• [Task prompt]: Return only what runs from the line containing "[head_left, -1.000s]" through the last line of the entries below, exactly, omitting pictures.

• [Material provided]:

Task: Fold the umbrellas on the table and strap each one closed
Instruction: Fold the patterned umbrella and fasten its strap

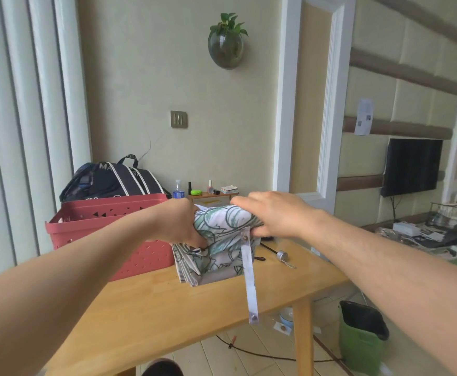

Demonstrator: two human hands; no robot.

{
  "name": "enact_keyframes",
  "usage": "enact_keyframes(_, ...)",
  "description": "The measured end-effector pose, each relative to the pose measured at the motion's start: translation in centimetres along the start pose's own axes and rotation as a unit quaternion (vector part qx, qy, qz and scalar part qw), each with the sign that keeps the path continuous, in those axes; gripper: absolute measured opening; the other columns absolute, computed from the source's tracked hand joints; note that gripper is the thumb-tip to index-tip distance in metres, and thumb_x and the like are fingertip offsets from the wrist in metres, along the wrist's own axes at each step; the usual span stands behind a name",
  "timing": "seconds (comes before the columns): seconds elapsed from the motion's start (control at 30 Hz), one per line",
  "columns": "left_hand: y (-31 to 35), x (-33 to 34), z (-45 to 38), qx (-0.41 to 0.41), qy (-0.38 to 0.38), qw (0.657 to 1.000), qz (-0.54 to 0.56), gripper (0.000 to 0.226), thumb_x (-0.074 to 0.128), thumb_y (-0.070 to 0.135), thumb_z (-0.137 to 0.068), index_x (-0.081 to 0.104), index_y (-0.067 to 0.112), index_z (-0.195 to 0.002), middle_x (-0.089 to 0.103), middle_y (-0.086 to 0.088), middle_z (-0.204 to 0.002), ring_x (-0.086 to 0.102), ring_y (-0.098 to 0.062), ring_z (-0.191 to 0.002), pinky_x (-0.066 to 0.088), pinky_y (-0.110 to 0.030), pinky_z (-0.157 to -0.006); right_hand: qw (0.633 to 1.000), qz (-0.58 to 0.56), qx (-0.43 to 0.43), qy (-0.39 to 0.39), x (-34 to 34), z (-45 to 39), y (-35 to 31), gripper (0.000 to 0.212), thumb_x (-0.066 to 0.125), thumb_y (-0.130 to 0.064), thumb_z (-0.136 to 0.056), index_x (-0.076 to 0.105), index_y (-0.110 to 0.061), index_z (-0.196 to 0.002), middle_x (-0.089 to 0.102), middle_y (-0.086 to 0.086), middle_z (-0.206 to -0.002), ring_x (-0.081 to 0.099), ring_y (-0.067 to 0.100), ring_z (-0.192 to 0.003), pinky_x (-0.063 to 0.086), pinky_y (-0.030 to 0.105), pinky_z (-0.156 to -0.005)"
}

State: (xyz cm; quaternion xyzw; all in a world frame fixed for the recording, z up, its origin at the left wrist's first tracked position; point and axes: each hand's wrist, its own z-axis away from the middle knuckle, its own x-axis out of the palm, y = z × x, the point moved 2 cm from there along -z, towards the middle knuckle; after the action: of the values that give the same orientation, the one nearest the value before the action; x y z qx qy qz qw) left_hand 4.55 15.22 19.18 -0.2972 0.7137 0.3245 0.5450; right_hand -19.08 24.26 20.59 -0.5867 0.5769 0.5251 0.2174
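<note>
Head view: umbrella (222,240) between left hand (180,226) and right hand (273,213).

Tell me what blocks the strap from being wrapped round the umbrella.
Nothing visible does. The strap hangs free off the umbrella, which the left hand and right hand grip at either end.

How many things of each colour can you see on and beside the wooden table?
Red: 1, the red plastic basket
Green: 2, the green-leaf-print fabric umbrella and the green plastic bin
Black: 1, the black striped backpack
Total: 4
</note>
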Motion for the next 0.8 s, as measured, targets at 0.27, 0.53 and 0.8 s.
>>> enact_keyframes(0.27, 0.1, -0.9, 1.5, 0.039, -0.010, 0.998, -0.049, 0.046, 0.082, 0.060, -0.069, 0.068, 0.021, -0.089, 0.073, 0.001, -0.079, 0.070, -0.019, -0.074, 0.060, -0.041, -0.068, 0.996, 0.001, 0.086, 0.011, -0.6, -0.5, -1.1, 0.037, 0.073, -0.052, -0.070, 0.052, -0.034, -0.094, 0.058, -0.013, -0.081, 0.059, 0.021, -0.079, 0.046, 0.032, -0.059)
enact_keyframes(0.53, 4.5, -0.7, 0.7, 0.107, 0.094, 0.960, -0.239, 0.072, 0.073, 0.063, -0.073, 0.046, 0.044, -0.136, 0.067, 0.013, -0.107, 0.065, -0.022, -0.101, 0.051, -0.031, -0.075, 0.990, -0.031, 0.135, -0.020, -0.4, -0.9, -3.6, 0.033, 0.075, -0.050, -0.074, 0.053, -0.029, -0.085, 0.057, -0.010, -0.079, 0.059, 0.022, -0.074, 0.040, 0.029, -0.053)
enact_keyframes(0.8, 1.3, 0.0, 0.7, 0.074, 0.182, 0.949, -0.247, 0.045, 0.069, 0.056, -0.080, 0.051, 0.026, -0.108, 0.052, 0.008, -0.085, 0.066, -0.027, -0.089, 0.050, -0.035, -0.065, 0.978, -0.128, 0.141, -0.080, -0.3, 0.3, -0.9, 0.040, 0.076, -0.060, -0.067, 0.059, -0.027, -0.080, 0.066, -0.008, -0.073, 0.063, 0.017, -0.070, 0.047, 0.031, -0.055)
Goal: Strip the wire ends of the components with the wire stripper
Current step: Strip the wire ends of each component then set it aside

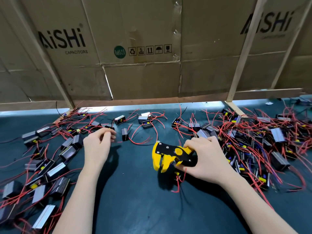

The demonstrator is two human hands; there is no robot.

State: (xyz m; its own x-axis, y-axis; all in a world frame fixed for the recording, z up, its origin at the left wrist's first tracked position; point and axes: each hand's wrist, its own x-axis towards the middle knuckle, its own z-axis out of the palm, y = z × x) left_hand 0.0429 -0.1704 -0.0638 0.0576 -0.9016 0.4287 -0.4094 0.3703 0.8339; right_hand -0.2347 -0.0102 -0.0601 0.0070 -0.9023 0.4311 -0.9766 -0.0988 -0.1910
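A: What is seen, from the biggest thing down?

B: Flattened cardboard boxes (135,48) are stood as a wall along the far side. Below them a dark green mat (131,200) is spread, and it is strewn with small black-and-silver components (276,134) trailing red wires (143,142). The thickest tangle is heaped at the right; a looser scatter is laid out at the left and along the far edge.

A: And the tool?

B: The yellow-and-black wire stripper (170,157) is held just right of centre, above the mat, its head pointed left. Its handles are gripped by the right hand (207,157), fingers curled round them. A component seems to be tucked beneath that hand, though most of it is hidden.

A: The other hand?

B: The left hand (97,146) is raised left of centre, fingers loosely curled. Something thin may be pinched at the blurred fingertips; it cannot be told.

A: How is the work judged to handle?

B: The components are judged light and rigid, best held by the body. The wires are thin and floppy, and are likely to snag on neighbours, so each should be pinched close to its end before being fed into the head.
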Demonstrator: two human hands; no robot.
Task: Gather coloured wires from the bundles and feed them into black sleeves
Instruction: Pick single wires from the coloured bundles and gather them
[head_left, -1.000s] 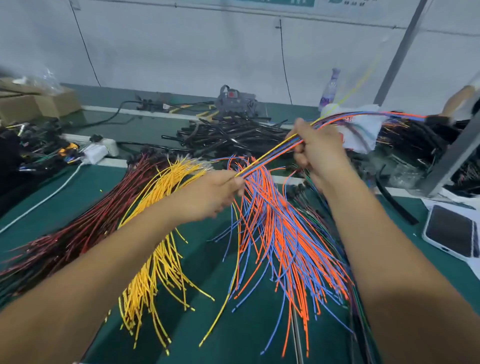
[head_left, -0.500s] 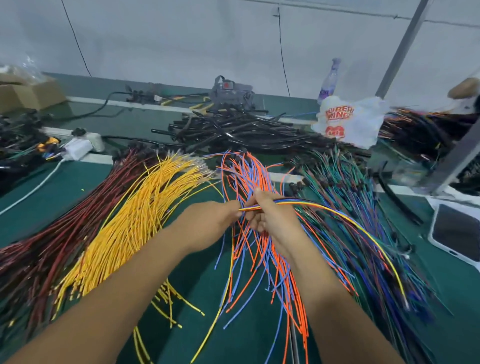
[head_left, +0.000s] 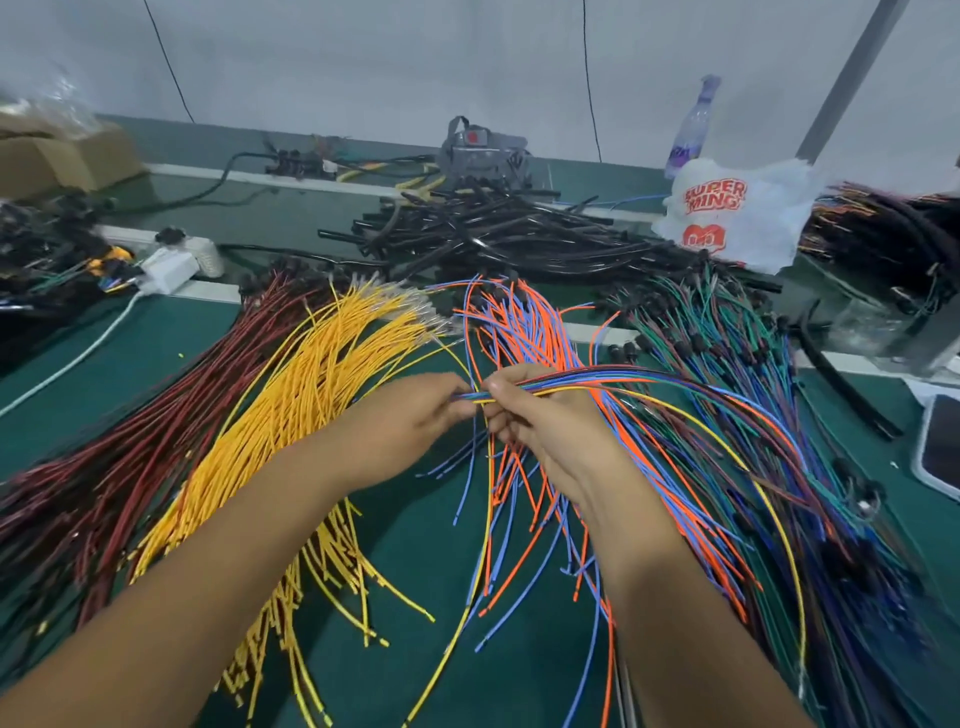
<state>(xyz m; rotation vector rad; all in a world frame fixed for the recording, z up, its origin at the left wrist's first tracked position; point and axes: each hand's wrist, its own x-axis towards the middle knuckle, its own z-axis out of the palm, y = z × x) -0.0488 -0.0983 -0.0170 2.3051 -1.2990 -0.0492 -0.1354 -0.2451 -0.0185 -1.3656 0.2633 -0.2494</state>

• [Answer box]:
[head_left, -1.000s] 
[head_left, -0.500s] 
[head_left, +0.000s] 
<state>(xyz m; rotation vector rad; all in a world frame fixed for the recording, z up, its origin at the left wrist's first tracked position; point and axes: each hand's wrist, its own x-axis towards the middle knuckle, its own z-axis out of the palm, y = z × x) -0.0488 -0.0983 -0.0170 2.3051 -1.2990 -0.0492 -0.1354 -0.2451 -0.0185 -1.3656 0.2633 -0.2494</state>

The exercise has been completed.